Friday, January 9, 2015

Braves Keep Dealing, Get Young Lefty

It's the offseason of turnover for the Atlanta Braves. While it was necessary following the disappointing 2014, this level of change has been shocking for an organization that has leaned on handing off power to hand-picked successors (Frank Wren, Fredi Gonzalez, even John Hart). Their most recent trade occurred Thursday when the Braves send a pair of minor leaguers to the Angels for an even younger minor leaguer. Let's dive in.

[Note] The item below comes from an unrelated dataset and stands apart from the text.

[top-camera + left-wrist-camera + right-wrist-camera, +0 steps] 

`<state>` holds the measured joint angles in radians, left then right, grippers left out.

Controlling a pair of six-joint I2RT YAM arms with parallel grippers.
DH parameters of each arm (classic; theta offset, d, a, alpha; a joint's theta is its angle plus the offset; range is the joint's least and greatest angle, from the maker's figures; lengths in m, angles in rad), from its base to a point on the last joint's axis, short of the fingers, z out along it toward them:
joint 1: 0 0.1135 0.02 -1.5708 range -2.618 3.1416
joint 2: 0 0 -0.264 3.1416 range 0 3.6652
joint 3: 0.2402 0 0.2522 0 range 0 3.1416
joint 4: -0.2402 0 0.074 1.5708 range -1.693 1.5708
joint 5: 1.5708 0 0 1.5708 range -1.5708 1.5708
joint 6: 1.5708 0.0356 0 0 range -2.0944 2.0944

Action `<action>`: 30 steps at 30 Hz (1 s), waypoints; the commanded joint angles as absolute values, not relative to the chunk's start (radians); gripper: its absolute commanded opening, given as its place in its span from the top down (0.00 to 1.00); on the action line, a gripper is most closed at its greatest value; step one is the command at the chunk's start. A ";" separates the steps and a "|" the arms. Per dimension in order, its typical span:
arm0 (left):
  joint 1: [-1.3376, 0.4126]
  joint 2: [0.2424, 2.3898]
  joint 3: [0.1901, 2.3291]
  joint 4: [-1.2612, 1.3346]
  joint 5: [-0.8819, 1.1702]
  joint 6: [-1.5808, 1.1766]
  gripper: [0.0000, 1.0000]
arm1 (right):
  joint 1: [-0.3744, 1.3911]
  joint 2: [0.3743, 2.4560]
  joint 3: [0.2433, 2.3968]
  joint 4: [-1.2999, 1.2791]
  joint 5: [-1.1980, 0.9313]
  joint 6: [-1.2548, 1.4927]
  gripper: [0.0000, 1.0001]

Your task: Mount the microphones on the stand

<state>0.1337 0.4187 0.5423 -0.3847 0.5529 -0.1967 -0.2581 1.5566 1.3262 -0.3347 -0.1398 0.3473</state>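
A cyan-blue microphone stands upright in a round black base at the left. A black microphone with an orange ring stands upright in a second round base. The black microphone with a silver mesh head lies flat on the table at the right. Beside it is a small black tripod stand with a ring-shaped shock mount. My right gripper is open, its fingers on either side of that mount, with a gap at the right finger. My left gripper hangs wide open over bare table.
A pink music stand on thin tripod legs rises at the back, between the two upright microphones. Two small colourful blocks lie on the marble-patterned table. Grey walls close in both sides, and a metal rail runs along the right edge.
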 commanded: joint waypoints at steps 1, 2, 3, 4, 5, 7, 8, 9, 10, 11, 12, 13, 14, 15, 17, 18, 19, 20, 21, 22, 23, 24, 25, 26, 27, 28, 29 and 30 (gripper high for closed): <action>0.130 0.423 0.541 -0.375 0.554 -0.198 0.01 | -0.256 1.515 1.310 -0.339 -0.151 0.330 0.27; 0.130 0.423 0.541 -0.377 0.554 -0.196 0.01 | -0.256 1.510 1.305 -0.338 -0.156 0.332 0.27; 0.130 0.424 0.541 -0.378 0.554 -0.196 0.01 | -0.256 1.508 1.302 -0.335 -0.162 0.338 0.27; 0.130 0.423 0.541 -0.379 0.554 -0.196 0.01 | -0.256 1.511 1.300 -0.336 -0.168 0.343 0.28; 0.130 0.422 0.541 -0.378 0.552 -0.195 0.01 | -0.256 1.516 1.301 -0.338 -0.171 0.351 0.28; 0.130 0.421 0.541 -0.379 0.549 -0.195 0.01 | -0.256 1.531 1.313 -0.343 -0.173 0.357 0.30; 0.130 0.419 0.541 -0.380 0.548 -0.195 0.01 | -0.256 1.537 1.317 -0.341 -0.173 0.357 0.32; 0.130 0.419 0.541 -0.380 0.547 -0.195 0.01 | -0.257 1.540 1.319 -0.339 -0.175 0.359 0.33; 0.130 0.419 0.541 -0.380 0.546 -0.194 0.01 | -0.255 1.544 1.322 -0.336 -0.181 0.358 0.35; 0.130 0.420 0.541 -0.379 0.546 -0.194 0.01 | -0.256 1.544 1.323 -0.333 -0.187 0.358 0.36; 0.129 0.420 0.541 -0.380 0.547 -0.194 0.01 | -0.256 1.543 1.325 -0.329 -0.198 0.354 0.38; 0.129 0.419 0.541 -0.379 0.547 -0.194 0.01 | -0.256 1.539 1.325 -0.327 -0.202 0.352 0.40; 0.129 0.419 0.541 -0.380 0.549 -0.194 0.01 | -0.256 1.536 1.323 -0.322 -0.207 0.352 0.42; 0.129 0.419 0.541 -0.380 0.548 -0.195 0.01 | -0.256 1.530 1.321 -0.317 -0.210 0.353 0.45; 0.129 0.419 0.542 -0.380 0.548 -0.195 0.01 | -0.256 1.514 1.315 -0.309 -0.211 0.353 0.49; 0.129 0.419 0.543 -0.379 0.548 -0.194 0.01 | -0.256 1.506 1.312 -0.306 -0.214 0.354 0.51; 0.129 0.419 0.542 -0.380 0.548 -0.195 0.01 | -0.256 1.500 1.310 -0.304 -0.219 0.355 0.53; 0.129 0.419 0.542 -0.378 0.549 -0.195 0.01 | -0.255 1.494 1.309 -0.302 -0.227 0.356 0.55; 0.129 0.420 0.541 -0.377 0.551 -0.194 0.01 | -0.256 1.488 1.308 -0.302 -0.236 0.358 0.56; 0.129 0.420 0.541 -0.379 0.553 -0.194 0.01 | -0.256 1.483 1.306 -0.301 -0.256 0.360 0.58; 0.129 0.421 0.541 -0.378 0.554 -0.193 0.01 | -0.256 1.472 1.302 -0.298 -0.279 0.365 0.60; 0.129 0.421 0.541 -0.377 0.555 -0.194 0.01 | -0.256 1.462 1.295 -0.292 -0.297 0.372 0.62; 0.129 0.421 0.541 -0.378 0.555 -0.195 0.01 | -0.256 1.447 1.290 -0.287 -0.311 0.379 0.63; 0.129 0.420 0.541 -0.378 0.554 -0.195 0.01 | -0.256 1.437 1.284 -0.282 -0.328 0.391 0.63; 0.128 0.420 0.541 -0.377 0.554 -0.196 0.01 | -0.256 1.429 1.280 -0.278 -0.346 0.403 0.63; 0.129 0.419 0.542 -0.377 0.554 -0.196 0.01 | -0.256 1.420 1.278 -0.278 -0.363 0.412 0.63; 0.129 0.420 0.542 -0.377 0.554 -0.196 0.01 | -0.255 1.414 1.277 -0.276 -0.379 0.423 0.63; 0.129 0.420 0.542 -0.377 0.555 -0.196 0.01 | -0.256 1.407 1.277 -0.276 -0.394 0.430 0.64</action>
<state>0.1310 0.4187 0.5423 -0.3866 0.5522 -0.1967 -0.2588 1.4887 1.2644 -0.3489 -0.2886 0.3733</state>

Left-hander Ricardo Sanchez is as young as anyone who has been or will be traded this offseason. Signed just last season for $530,000 by the Angels, Sanchez made his state-side debut last season in the rookie-level Arizona League (similar to the Gulf Coast League). Of particular note, Sanchez was only 17 and was the youngest player in the league. Despite that, Sanchez held his own, striking out over a batter an inning. He did walk a good deal (22 in 38.2 ING), but also kept the ball in the park.

Unlike so many his age, Sanchez has a smooth delivery that lacks the typical violence we have grown accustomed to from pitchers looking for velocity over longevity. Nevertheless, Sanchez can bring it in the mid 90's, though he has been advised to surrender a few ticks in heat for better control. His best pitch is probably his curveball, which he can bury to unsuspecting hitters. Whether or not he projects as a starter will largely depend on how much he is able to improve his changeup, which comes in about 10 mph slower than his fastball. 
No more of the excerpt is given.